A common critique of presidential candidate Andrew Yang’s proposed universal basic income, also known as the Freedom Dividend, is his use of a value-added tax to fund the proposal. Critics call the tax regressive, arguing that it is a Trojan horse — a toxin to America’s poorest citizens disguised as a socioeconomic equalizer. However, I believe that Mr. Yang’s universal basic income is, in fact, progressive, and that it will work to raise the floor in America’s economy, lessening socioeconomic inequality.
A value-added tax, or VAT, is commonly defined as a consumption tax levied at every point in the supply chain when the value of a product increases. However, the consumer is commonly the one who pays the VAT on a product, as buyers and sellers in the earlier production stages are reimbursed for the VAT they previously paid.
Companies at each point in the supply chain of a product are encouraged to collect the VAT, as it is the only way to ensure that they are credited for paying it. This discourages tax evasion, eliminating the opportunity for large corporations to avoid paying taxes.

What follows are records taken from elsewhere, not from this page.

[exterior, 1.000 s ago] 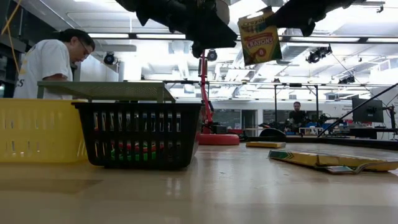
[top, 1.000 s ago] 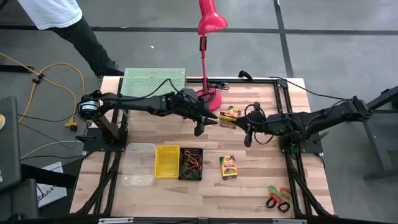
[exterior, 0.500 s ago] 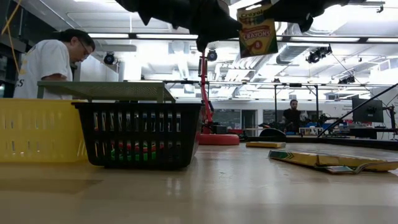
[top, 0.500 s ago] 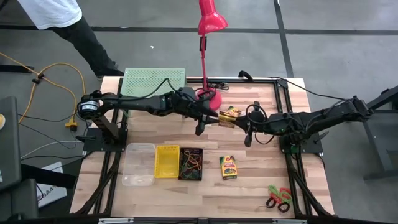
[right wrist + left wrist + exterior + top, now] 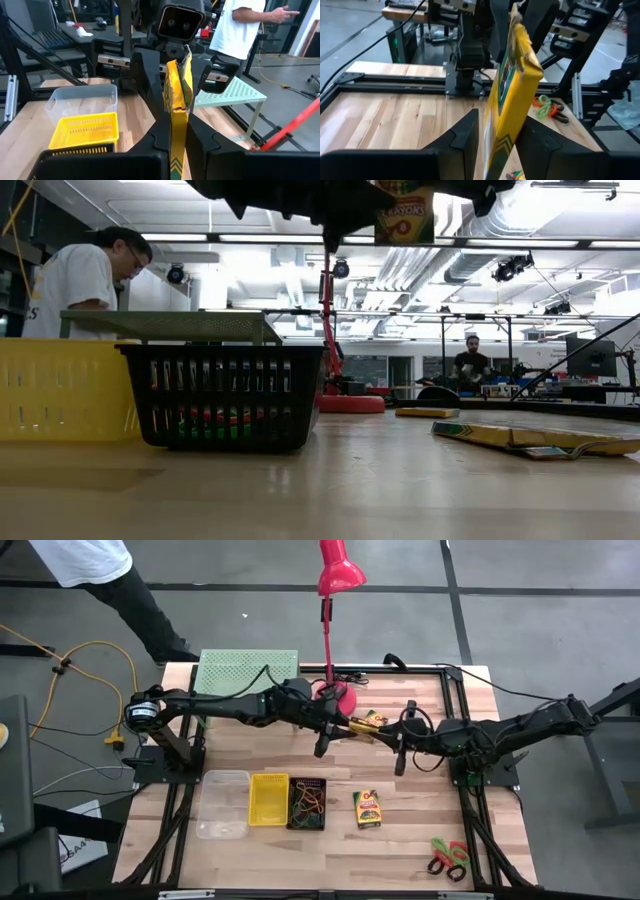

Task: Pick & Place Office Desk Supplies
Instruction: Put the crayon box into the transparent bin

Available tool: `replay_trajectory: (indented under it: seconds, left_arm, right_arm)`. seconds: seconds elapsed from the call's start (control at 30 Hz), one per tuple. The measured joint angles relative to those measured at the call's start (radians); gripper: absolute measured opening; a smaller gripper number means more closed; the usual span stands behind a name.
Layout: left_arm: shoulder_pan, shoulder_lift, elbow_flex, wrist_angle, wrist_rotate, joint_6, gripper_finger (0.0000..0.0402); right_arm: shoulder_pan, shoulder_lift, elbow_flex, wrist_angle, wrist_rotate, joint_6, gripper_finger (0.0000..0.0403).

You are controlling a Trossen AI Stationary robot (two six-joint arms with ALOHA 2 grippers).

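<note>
Both pincers, left pincer (image 5: 496, 131) and right pincer (image 5: 176, 131), clamped one crayon box (image 5: 366, 726) mid-air at twelve o'clock: light, thin, crushable cardboard, best gripped across flat faces.

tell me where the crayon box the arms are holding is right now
In the high view the crayon box is held above mid-table between the left gripper and right gripper, just in front of the red lamp's base.

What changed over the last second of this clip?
The held crayon box rose toward the top of the low view. The left gripper closed in on it, so now both it and the right gripper clamp the box. Bins, loose boxes and scissors stayed put.
</note>
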Motion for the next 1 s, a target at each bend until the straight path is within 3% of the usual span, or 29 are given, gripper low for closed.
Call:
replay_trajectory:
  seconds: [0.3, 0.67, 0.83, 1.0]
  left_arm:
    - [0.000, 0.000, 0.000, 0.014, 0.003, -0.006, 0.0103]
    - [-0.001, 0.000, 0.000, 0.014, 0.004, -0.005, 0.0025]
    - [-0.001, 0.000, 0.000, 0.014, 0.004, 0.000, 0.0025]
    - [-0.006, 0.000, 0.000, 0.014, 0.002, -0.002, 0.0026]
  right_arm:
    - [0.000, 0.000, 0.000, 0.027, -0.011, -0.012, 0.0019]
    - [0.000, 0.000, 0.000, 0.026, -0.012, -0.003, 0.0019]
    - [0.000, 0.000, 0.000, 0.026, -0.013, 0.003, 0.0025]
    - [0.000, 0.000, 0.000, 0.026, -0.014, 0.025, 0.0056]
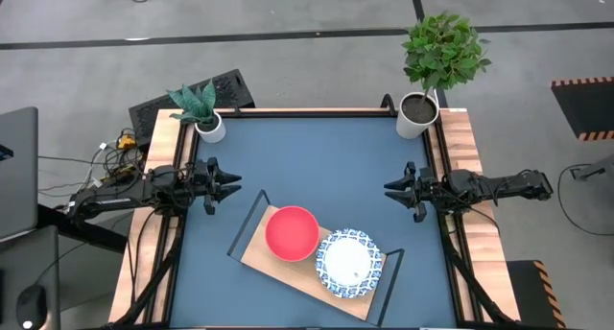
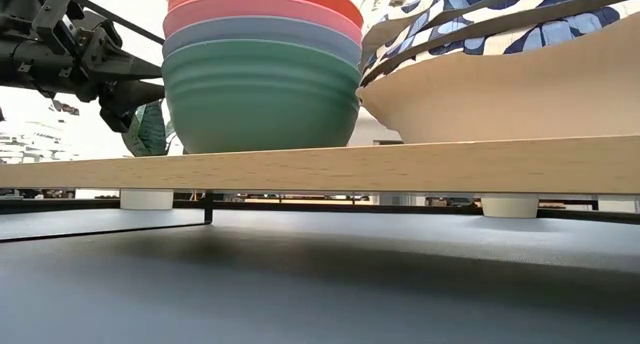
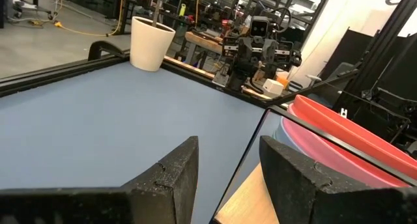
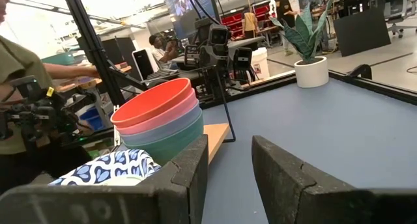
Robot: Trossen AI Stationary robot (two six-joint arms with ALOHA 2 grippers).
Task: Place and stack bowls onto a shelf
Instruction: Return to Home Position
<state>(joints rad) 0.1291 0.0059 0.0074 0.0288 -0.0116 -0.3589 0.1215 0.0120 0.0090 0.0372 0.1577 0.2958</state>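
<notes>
The light-wood shelf (image 1: 284, 270) lies on the table's near middle. On it stands a stack of bowls (image 2: 262, 84), pink-red on top (image 1: 291, 232) and teal-green at the bottom (image 4: 171, 138). Beside it sit the white bowls with blue patterned rims (image 1: 347, 263), one nested in the other (image 2: 500, 79). My left gripper (image 1: 228, 185) hovers open at the table's left edge, and in its wrist view (image 3: 228, 178) the red stack (image 3: 339, 142) shows ahead. My right gripper (image 1: 395, 190) hovers open at the right edge (image 4: 228, 172). Neither touches anything.
A snake plant in a white pot (image 1: 204, 119) stands at the far left corner. A leafy plant in a white pot (image 1: 419, 114) stands at the far right corner. Bare blue tabletop (image 1: 317, 157) lies between the grippers. A person (image 4: 19, 87) is beyond the table.
</notes>
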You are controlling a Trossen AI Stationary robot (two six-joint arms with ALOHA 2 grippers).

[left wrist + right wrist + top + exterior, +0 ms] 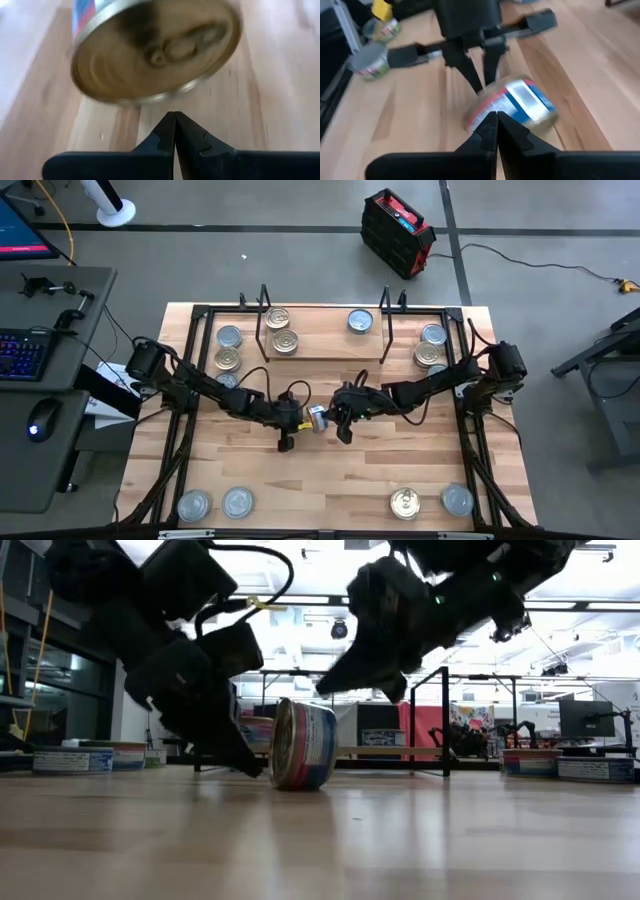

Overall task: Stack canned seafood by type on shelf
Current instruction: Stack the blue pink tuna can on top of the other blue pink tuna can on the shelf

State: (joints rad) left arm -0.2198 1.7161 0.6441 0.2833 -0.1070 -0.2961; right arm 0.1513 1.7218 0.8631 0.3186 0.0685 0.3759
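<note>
Tin [318,418] is standing on its edge at the middle of the table [330,480], lid facing the left arm and label band running round it, so its axis is lying level along the line between the two arms and it is free to roll towards or away from the shelf [320,340]. Both claws are crowding it from opposite sides: the left gripper [174,131] is pointing straight at the gold lid with its fingers pressed together on nothing, and the right gripper [496,130] is closing in on the labelled side, fingers likewise clamped together and holding nothing. Neither is gripping the tin; whether either tip is touching it I cannot tell. Each arm is sitting about equally near, the tin lying just between their tips. Judging from this, a shut claw cannot lift it, so tipping it flat or opening around its rim is looking necessary before it goes anywhere. Other tins [279,329] are resting on the shelf board and more are waiting at the near corners [405,503]
</note>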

The largest problem that many critics of a VAT have is that unlike a progressive income tax, in which wealthier people pay more than less wealthy people, a VAT would fall more heavily on poorer Americans, as they tend to spend larger percentages of their income. This is why Yang’s proposal is sometimes viewed as a Trojan horse. It promises the poor free cash, before hitting them with the regressive nature of a VAT.
The one key problem with this argument is that it fails to acknowledge that the VAT doesn’t exist in a vacuum. By itself, a VAT is regressive, but when a $1,000 a month universal basic income comes with it, it’s not. Even if the consumer bears the full cost of the VAT, he would have to spend $10,000 or more every month to not see a net benefit, which is nearly impossible for the Americans whom the universal basic income will benefit the most. Additionally, Yang’s VAT excludes necessities: clothes, food, and other items that less wealthy Americans spend the most on.
Another common criticism of the Freedom Dividend is that it doesn’t stack up with most welfare, forcing the poorest Americans to choose between the universal basic income and their current welfare. Those already receiving more than $12,000 a year in welfare would be at a net loss, right? Well, yes, but welfare is a system with many institutional flaws, and the vast majority of those on welfare do not actually receive $12,000 a year in benefits. In fact, the welfare programs that one would have to opt out of to receive welfare benefits, on average, combine to provide less than $1,000.
The Freedom Dividend wouldn’t discourage poorer people from getting better paying jobs or accumulating assets, as it’s permanent and doesn’t discriminate by income, unlike welfare. For instance, if I receive $500 a month in welfare and find a job that pays me $2,000 a month, thus losing my welfare benefits, my net income increases by $1,500. However, if I receive the Freedom Dividend of $1,000 a month, and find the same job, my net income would increase by $2,000, giving me a greater incentive to work.
Additionally, Yang’s universal basic income is unconditional, as opposed to the highly conditional welfare programs in America, which come with numerous strings attached. For instance, many welfare programs block recipients from buying certain food products. Many of the poorest Americans struggle to navigate the bureaucracy of welfare — more than a quarter of people living under the poverty line, or thirteen million Americans, are completely disconnected from the federal government’s social safety net.
While Yang’s universal basic income isn’t flawless, and I myself question some of his assertions about the macroeconomic effects of his proposal, it is undeniable that it would decrease inequality in America by unprecedented amounts, giving more Americans a fighting chance in our competitive economy. The universal basic income would diminish the need for conditional and often dehumanizing welfare programs, and increase the incentive to work. With so much potential to fix many of the economic problems in our nation, I hope that Yang’s proposal will be discussed more in the mainstream.